You can achieve what you want by means of Collectors.toMap :

Collection<Employee> merged = Stream.of(list1, list2)
    .flatMap(Collection::stream)
    .collect(Collectors.toMap(e -> calculateGroup(e), e -> e, (e1, e2) -> e1)))
    .values();

So this creates a Map<SomeGroupType, Employee> , according to some calculateGroup method that receives an Employee instance and returns something that represents the group which the Employee belongs to. This could be some property of the Employee , ie type , or something more complicated that could get data from somewhere else to determine the group, ie tax bracket, as per the employee's annual income. This is for the key of the map, which will determine the uniqueness according to your specific needs. The only requirement of this approach is that whatever class you use for the keys, it must implement equals and hashCode consistently.

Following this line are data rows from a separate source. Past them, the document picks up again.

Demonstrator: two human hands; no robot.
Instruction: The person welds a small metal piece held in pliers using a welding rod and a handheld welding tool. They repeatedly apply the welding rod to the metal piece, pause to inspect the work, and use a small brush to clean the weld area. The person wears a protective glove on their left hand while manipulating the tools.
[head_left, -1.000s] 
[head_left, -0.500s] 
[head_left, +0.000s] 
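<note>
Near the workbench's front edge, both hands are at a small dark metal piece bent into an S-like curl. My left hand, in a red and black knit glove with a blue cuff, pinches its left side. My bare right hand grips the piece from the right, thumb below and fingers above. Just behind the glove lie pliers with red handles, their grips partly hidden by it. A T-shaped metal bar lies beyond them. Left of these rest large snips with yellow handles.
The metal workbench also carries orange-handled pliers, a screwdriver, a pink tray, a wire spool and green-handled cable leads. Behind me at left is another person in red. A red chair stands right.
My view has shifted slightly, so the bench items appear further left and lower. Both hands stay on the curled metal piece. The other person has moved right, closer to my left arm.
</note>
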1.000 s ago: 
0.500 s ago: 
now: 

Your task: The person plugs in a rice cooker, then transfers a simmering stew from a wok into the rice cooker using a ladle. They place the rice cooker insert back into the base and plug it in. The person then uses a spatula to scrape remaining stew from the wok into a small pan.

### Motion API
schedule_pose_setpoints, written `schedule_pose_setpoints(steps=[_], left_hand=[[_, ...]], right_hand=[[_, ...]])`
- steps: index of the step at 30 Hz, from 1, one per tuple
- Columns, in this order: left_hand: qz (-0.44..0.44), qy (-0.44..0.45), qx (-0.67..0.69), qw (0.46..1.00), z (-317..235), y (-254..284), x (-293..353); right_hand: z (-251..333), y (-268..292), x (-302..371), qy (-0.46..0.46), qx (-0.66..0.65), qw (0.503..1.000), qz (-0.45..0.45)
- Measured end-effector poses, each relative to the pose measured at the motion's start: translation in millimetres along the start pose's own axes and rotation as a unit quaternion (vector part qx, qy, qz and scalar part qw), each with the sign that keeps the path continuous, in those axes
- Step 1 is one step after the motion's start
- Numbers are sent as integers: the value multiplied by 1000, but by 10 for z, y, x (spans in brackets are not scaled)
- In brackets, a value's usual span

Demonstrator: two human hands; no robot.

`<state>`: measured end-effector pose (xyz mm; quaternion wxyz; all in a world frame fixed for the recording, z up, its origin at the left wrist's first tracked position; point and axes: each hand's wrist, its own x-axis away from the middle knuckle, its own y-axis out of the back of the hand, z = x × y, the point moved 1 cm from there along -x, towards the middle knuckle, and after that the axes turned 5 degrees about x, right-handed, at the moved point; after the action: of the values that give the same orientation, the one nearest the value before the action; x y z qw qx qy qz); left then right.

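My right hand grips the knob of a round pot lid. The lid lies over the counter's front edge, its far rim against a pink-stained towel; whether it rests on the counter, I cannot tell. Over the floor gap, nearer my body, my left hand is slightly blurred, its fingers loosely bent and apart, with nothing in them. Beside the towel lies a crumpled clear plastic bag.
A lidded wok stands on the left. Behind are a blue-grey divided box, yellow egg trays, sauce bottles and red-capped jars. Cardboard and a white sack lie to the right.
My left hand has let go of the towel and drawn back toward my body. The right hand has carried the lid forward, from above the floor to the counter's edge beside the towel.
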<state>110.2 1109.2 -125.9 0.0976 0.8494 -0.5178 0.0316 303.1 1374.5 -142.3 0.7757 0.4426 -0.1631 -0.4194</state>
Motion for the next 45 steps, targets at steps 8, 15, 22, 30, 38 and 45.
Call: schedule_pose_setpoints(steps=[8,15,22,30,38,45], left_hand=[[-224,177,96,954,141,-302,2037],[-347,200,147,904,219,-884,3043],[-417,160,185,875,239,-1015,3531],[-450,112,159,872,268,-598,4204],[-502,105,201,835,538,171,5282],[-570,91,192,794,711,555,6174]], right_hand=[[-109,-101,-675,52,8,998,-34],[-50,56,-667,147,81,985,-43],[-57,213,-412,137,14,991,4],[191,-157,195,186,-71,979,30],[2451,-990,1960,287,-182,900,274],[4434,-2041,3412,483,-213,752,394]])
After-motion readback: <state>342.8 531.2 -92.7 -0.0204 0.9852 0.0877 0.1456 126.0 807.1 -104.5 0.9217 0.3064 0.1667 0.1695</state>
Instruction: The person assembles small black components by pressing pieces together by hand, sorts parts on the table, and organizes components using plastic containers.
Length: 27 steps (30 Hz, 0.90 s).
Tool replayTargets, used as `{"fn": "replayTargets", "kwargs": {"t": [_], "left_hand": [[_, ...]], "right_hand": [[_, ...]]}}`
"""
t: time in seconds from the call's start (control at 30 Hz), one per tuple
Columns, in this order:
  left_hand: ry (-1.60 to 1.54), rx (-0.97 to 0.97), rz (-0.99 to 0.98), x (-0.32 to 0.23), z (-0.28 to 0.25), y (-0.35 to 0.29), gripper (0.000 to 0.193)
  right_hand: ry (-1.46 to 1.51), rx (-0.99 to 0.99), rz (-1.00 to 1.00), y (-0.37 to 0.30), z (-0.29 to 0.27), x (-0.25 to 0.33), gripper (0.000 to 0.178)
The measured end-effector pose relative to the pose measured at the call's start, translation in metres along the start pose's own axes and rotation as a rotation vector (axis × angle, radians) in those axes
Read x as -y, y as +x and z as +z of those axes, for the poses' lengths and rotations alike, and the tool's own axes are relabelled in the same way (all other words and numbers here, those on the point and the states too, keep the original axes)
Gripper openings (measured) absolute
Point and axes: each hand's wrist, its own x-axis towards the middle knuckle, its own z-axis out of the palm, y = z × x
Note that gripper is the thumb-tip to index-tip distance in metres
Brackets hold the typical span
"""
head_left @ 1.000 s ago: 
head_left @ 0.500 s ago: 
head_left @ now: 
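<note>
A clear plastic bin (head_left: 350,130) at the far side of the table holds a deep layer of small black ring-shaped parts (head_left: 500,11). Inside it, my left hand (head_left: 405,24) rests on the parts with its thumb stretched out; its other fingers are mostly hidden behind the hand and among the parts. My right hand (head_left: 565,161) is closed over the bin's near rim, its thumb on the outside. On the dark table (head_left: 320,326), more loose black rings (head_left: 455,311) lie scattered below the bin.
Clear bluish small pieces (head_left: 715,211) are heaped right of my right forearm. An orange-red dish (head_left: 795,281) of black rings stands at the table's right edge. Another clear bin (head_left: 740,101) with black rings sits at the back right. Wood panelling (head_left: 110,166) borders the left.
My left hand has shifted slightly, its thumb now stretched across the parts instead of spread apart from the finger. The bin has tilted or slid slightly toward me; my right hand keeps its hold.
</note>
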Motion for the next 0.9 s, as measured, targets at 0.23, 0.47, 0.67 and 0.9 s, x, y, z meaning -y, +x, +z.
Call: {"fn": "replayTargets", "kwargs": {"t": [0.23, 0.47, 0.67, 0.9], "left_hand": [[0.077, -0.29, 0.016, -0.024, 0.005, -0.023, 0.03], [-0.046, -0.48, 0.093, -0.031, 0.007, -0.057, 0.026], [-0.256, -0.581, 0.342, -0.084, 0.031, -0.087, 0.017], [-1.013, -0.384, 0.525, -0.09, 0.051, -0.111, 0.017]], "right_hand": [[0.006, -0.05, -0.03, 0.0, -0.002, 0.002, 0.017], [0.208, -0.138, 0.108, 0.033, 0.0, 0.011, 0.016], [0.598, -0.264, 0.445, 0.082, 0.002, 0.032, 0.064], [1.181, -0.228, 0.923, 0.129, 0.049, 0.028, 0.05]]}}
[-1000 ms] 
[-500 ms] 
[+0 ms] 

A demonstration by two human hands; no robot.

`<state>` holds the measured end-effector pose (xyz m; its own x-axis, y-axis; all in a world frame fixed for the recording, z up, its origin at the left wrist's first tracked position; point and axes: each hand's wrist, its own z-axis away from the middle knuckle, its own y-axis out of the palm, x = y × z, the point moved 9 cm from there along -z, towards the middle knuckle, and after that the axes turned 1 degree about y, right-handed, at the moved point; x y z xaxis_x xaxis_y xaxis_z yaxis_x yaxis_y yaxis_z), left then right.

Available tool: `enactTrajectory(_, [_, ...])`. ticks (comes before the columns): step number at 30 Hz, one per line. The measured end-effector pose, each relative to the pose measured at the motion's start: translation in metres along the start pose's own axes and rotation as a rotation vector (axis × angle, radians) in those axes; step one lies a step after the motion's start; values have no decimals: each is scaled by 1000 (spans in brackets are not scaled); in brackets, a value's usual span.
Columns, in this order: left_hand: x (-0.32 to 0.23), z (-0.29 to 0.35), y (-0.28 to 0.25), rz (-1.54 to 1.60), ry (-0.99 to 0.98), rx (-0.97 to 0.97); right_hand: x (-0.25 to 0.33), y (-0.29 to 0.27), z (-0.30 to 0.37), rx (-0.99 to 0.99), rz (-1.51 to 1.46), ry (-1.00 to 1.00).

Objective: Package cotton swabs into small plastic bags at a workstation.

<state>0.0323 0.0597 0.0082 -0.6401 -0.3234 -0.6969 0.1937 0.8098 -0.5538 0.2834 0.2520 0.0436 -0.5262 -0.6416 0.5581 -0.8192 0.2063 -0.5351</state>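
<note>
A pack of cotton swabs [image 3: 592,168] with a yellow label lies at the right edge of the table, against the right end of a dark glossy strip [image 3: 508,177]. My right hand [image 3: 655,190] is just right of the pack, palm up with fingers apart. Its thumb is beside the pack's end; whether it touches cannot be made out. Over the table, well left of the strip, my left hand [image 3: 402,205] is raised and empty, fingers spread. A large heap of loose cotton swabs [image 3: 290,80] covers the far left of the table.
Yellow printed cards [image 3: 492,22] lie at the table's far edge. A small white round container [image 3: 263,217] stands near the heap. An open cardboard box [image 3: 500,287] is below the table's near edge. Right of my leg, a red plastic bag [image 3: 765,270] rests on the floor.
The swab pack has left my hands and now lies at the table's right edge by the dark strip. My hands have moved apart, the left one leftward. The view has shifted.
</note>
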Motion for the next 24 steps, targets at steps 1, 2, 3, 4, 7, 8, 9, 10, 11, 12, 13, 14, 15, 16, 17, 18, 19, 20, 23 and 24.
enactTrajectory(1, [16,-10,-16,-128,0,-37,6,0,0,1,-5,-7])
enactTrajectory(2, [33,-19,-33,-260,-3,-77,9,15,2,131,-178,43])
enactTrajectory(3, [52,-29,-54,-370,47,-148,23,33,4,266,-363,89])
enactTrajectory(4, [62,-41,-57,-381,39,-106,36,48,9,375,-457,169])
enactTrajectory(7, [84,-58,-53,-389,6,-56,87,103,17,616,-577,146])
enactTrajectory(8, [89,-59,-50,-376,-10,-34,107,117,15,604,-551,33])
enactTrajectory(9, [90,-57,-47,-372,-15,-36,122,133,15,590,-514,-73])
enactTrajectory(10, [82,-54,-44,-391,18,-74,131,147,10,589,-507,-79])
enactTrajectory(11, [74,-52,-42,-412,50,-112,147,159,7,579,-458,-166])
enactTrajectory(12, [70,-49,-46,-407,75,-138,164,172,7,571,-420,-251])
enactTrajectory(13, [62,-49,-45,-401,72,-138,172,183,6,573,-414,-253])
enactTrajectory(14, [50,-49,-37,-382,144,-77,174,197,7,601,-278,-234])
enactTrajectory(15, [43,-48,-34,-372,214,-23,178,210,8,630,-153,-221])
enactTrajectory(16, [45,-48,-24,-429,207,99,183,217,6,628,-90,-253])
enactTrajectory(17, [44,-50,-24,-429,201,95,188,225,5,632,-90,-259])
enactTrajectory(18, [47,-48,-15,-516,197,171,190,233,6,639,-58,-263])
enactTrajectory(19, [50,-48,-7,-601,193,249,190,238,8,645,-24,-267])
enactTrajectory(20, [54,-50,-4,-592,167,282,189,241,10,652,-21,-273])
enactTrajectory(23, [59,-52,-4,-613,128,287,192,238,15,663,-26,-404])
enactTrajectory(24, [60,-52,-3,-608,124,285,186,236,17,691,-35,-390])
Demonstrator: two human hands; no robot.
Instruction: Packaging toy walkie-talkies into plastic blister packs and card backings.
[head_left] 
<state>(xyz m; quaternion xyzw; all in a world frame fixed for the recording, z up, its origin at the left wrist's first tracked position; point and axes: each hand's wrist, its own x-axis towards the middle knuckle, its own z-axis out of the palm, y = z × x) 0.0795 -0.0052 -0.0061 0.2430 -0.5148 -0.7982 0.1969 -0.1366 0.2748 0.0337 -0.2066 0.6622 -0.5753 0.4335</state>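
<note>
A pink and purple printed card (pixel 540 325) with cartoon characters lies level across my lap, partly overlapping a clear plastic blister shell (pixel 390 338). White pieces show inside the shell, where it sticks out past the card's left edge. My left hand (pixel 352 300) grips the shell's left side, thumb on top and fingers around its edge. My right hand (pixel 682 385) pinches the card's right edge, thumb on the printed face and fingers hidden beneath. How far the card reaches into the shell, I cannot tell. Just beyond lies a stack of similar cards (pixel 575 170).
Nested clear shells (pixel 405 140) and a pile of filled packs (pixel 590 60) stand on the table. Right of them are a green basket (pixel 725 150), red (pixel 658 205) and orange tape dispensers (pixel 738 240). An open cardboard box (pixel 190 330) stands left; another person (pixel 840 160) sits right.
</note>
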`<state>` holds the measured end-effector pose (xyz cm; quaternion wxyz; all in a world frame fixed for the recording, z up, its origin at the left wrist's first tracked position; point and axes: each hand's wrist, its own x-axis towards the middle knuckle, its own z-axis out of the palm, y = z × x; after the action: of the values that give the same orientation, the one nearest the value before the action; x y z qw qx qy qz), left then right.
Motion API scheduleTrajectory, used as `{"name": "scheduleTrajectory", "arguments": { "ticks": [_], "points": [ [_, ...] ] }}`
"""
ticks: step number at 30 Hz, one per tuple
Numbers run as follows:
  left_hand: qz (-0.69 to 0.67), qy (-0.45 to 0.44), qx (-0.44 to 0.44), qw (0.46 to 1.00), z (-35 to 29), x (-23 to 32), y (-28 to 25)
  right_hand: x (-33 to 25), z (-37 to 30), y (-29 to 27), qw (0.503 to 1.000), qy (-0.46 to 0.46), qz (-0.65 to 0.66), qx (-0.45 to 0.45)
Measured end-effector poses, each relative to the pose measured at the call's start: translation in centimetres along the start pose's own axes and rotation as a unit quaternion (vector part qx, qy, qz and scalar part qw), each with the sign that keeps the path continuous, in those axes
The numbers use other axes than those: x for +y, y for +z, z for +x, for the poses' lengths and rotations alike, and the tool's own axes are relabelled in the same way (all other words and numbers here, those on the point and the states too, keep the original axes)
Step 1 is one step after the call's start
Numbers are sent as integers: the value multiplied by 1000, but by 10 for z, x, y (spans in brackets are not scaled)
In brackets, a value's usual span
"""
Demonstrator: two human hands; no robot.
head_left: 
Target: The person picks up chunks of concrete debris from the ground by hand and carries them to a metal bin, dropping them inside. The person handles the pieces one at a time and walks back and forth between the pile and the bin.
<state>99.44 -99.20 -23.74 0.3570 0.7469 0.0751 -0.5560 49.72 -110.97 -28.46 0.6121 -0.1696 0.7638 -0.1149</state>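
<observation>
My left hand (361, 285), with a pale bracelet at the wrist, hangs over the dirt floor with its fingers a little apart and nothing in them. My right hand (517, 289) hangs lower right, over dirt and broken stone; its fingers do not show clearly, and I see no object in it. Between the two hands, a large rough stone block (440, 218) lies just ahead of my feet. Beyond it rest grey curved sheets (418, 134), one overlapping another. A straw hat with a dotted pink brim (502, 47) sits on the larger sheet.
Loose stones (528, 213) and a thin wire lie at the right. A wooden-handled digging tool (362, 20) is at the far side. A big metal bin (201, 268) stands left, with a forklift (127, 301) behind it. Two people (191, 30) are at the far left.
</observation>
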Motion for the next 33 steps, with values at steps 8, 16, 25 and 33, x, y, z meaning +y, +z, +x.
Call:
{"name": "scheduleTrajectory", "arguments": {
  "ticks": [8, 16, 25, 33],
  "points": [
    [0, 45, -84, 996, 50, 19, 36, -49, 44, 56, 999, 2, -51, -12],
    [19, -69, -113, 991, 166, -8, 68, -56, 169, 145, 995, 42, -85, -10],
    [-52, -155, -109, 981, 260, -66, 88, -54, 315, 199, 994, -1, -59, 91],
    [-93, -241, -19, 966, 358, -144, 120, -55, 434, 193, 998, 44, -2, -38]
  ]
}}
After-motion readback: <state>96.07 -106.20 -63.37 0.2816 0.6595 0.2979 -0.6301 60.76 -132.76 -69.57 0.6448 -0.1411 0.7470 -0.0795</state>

The values of the map will be just the Employee instances of the concatenated streams. For the merge function ( Collectors.toMap 3rd argument), I've used (e1, e2) -> e1 , meaning that we'll keep the values already present in the map when there are equal keys. If you want to overwrite values instead, change it to (e1, e2) -> e2 .

Answer 2

// Concatenate the streams
Stream.concat(list1.stream(), list2.stream())
    .collect(
        // Collect similar employees together
        groupingBy(
            // Where "similar" is determined by a function, e.g. Employee::getType
            keyFn,
            // Take the first employee found
            (a, b) -> a)
    // Discard the keys.
    .values();

Answer 3

For a simple merging of the two streams, you can use concat (just update reducer's logic):

Collection<Employee> merged = Stream.concat(list1.stream(), list2.stream())
    .collect(Collectors.groupingBy(emp -> emp.getType(),
                                   Collectors.reducing(null, (e1, e2) -> e1 ) ))
    .values();

---

For element-wise merging of the 2 collections (assuming same length), you can use an index-based integer stream, to simulate a zipping of the two lists, then use a reducer that merges the two into one.

1 - Ensure lists are sorted by type, as that's what determines uniqueness:

List<Employee> list1Sorted = list1.stream()
       .sorted(Comparator.comparing(Employee::getType))
       .collect(Collectors.toList());

List<Employee> list2Sorted = list2.stream()
       .sorted(Comparator.comparing(Employee::getType))
       .collect(Collectors.toList());

2 - Declare a "reducer" that will merge 2 objects at the same index:

//This is returning an arbitrary value. You may want to add your own logic:
BiFunction<Employee, Employee, Employee> reducer = (e1, e2) -> e1;

3 - Now assume lists have the same length and simulate a zip operation:

List<Employee> mergedList = IntStream.range(0,  list1.size())
    .mapToObj(i -> new Employee[] {list1Sorted.get(i), list2Sorted.get(i)})
    .map(e -> reducer.apply(e[0], e[1]))
    .collect(Collectors.toList());

---

To simplify it: make a generic zip method:

public static <T> List<T> zipStreams(List<T> list1, List<T> list2, BiFunction<T, T, T> employeeMerger, Comparator<T> sortComparator) {

    if(list1.size() != list2.size()) {
        throw new IllegalArgumentException("Lists must be of the same length");
    }

    List<T> list1Sorted = sortComparator == null ? list1: list1.stream()
                    .sorted(sortComparator)
                    .collect(Collectors.toList()), 
       list2Sorted = sortComparator == null ? list2: list2.stream()
                    .sorted(sortComparator)
                    .collect(Collectors.toList());

    return IntStream.range(0,  list1Sorted.size())
            .mapToObj(i -> Arrays.<T>asList(list1Sorted.get(i), list2Sorted.get(i)))
            .map(list -> employeeMerger.apply(list.get(0), list.get(1)))
            .collect(Collectors.toList());
}

Obviously, this is very specific to merging employee lists element-wise .

Now we can call that with:

zipStreams(list1, list2, (e1, e2) -> e1, Comparator.comparing(Employee::getType));

Answer 4

将它们映射到具有唯一值作为键的映射，然后将条目映射到列表。